La règle du rapport et l’atteinte à la réserve héréditaire
En France, les héritiers réservataires (enfants, et à défaut de descendants, le conjoint survivant) sont protégés par la réserve héréditaire. Cela signifie qu’un donateur ne peut pas transmettre plus que la quotité disponible de son patrimoine sans risquer que ses héritiers demandent une réduction des donations au moment de la succession.
Pour un parent ayant deux enfants, la réserve héréditaire représente les deux tiers du patrimoine. La quotité disponible est donc d’un tiers. Toute donation excédant cette limite peut être remise en cause par les héritiers réservataires.
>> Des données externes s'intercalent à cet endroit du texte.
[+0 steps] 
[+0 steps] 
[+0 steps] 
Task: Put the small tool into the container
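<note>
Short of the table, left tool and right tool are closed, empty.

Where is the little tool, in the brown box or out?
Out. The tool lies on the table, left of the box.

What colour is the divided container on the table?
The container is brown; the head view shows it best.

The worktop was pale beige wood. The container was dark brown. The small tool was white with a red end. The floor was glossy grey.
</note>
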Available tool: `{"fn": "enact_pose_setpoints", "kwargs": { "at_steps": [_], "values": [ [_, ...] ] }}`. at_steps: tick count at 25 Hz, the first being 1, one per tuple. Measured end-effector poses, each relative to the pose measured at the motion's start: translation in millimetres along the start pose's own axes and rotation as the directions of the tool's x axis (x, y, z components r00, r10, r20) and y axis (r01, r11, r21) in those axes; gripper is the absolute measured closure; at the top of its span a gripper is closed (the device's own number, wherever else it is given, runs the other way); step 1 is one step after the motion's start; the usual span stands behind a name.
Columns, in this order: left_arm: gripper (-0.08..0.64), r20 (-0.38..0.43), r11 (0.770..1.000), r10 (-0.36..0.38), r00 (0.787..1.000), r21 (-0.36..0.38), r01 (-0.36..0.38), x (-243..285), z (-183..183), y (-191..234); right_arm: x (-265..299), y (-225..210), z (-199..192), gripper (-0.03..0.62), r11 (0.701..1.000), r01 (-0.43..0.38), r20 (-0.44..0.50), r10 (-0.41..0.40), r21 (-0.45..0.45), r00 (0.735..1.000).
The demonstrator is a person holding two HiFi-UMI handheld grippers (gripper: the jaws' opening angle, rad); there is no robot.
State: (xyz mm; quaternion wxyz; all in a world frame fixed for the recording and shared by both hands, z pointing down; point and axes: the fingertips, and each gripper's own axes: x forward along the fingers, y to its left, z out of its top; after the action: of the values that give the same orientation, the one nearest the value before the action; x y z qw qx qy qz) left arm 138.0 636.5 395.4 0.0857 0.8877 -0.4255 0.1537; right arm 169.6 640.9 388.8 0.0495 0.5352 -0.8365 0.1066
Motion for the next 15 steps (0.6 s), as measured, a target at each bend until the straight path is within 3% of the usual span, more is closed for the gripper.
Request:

Les charges et conditions dans les donations
Il est légalement possible d’assortir une donation de charges ou de conditions. Par exemple, un parent peut donner un bien immobilier à son enfant à condition que ce dernier prenne en charge une rente mensuelle à son profit. Ce type de mécanisme, proche dans certains cas du viager, permet de conjuguer transmission patrimoniale et sécurisation des revenus du senior.
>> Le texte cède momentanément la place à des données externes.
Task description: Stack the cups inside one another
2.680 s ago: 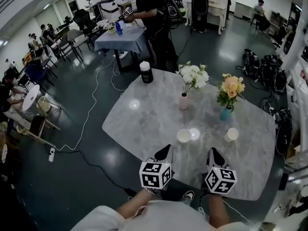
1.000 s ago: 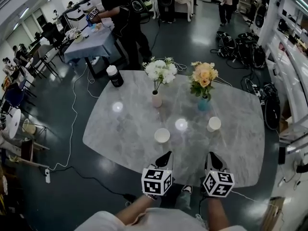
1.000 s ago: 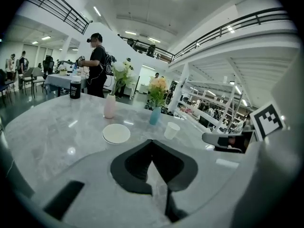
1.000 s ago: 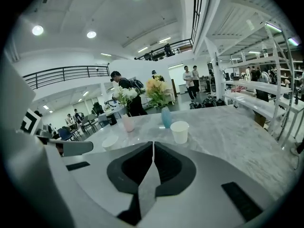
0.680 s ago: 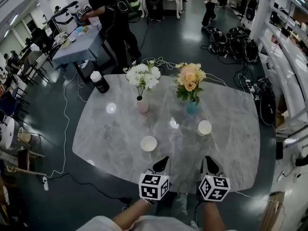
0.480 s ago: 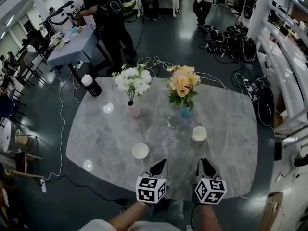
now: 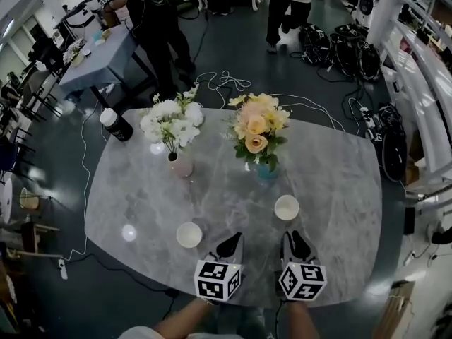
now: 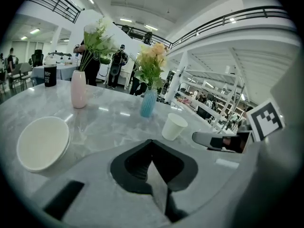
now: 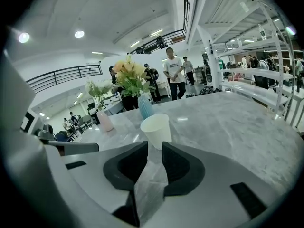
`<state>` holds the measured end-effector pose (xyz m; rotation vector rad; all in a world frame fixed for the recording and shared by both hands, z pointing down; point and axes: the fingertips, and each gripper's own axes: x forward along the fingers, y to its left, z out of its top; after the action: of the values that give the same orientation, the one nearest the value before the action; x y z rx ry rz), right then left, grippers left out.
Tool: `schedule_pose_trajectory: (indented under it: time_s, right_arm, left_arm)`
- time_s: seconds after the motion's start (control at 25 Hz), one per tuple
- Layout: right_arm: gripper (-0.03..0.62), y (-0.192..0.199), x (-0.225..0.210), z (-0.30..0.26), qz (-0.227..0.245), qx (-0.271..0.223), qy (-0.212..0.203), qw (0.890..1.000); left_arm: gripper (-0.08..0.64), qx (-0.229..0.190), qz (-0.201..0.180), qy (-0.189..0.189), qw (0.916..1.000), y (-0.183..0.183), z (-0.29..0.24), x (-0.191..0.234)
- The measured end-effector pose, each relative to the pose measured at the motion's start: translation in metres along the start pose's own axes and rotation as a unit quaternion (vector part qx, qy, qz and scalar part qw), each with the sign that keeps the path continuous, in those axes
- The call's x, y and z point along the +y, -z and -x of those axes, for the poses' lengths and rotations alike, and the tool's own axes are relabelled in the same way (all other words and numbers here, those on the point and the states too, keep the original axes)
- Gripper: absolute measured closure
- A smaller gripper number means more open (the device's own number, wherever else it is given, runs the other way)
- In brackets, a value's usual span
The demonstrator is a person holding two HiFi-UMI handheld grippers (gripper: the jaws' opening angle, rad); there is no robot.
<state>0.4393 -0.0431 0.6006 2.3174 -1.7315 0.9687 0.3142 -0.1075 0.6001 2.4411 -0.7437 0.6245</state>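
In the head view, on the marble surface, the left paper cup stands at 9 o'clock of the left gripper, and the right paper cup stands near the right gripper at its 12 o'clock. In the left gripper view, its fingers are clenched together on nothing, with the left paper cup low at 9 o'clock. In the right gripper view, its fingers have just been opening and stand slightly released with nothing between them; the right paper cup is upright just ahead at 12 o'clock.
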Motion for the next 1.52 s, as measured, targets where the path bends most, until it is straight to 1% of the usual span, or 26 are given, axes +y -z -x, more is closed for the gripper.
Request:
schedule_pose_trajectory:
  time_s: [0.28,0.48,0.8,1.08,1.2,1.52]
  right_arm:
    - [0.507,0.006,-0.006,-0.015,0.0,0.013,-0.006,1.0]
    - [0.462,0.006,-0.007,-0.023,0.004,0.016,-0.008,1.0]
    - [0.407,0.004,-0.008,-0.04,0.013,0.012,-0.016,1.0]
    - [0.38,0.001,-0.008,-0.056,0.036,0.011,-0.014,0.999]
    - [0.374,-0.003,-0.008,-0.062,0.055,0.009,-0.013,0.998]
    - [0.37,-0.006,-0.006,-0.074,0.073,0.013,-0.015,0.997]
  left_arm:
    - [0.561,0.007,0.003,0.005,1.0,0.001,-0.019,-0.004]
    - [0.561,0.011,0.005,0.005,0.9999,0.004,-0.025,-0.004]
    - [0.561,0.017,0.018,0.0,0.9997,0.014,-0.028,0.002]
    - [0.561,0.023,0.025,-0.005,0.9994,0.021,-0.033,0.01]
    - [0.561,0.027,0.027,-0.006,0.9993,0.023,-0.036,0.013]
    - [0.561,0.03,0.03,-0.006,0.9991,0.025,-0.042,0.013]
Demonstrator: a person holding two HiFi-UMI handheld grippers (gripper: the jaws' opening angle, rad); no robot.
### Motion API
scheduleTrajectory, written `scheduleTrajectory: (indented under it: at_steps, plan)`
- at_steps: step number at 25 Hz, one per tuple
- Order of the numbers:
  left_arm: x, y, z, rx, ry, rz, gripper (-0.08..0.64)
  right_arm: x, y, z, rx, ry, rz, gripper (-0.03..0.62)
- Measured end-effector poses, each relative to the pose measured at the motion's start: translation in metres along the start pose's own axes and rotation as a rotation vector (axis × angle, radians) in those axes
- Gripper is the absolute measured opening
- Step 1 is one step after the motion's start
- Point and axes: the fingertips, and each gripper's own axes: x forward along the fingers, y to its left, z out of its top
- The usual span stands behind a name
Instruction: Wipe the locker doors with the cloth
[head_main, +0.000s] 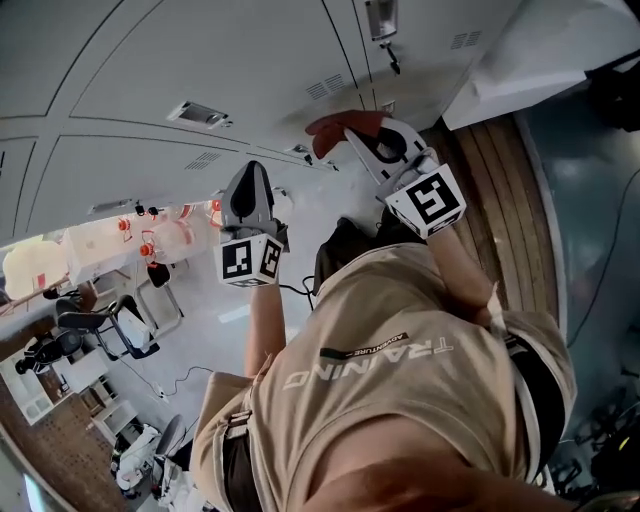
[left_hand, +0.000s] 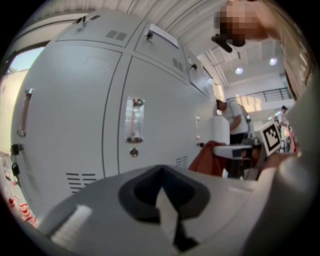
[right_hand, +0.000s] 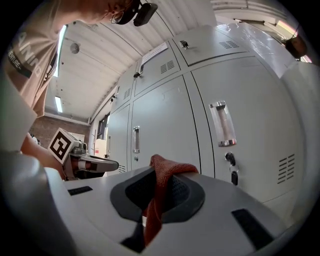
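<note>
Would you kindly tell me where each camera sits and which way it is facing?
Head view: on the person's head, looking steeply down at the locker doors; shows the shirt, left gripper and right gripper.
Left gripper view: rides the left gripper, looking along its shut, empty jaws at the doors; right gripper at right.
Right gripper view: rides the right gripper, looking along jaws shut on the cloth at the doors; shirt top left.
Shared: each gripper view shows the other gripper.
</note>
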Motion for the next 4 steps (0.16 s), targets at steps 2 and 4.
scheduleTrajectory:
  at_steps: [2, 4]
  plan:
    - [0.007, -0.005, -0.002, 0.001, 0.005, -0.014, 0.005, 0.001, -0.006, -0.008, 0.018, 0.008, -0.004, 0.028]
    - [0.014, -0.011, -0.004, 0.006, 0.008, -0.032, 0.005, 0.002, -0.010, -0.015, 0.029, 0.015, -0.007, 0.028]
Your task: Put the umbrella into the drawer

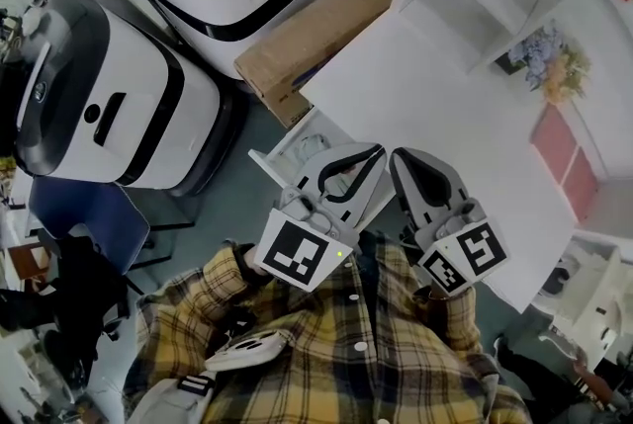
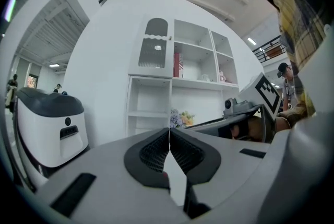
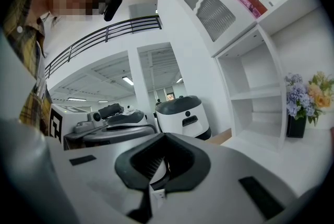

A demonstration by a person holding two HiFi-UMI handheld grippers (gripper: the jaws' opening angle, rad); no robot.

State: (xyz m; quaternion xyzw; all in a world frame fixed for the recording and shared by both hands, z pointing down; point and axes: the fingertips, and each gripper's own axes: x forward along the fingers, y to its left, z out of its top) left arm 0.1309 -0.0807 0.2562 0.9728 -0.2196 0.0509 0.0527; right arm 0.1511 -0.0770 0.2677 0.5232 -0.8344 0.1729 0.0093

C’est d’ailleurs sur ce point que les outils de financement adaptés aux seniors — comme le prêt viager hypothécaire ou le viager immobilier — peuvent venir compléter une stratégie globale de transmission : le senior libère des liquidités tout en maintenant son niveau de vie, et peut ensuite doter ses proches dans de meilleures conditions.
Donation et situation financière du donateur : ne pas se démunir
Garder une réserve suffisante pour financer ses besoins futurs
Une erreur fréquemment commise est de donner trop généreusement et trop tôt, au risque de se retrouver en difficulté financière face aux dépenses liées au grand âge : maison de retraite, aide à domicile, soins médicaux non remboursés. Selon les estimations du Caisse nationale de solidarité pour l’autonomie (CNSA), le coût mensuel moyen d’un hébergement en EHPAD s’élève à plus de 2 500 € en 2025, dont une part importante reste à la charge du résident après déduction de l’APA (Allocation Personnalisée d’Autonomie).
Avant toute donation significative, il est donc essentiel de réaliser un bilan patrimonial complet avec un conseiller en gestion de patrimoine (CGP) agréé ou un notaire, pour évaluer ce que vous pouvez raisonnablement transmettre sans compromettre votre propre sécurité financière.
Rachat de crédits et donation : attention au timing
Si vous envisagez parallèlement un rachat de crédits pour alléger vos mensualités, sachez que les établissements de crédit étudient votre situation patrimoniale au moment de la demande. Une donation importante effectuée peu avant une demande de financement peut être perçue négativement par les organismes prêteurs, qui considèrent que vous avez réduit vos garanties. Il est conseillé de coordonner ces deux démarches dans le temps, idéalement avec l’aide d’un courtier spécialisé en financement senior.
Faire appel aux bons professionnels pour structurer sa stratégie
La donation de son vivant est un acte juridique sérieux qui engage durablement votre patrimoine. Pour mettre en place une stratégie fiscale réellement optimisée, plusieurs interlocuteurs peuvent vous accompagner :
- Le notaire : incontournable pour toute donation immobilière, donation-partage ou démembrement de propriété. Il assure la sécurité juridique de l’acte.
- Le conseiller en gestion de patrimoine (CGP) : il élabore une stratégie globale, en tenant compte de vos objectifs, de votre situation fiscale et de vos besoins futurs.
- Le service des impôts ou le site impots.gouv.fr : pour les formalités déclaratives et les simulations de droits.
- Les notaires de France (notaires.fr) : le site officiel propose des simulateurs de droits de donation accessibles gratuitement en ligne.
La meilleure chose que vous puissiez faire dès aujourd’hui est de demander un rendez-vous à votre notaire pour effectuer un état des lieux de votre patrimoine et simuler le coût d’une donation dans votre situation précise. Cet entretien, souvent gratuit pour une première consultation, peut vous faire économiser des dizaines de milliers d’euros en droits de succession pour vos proches.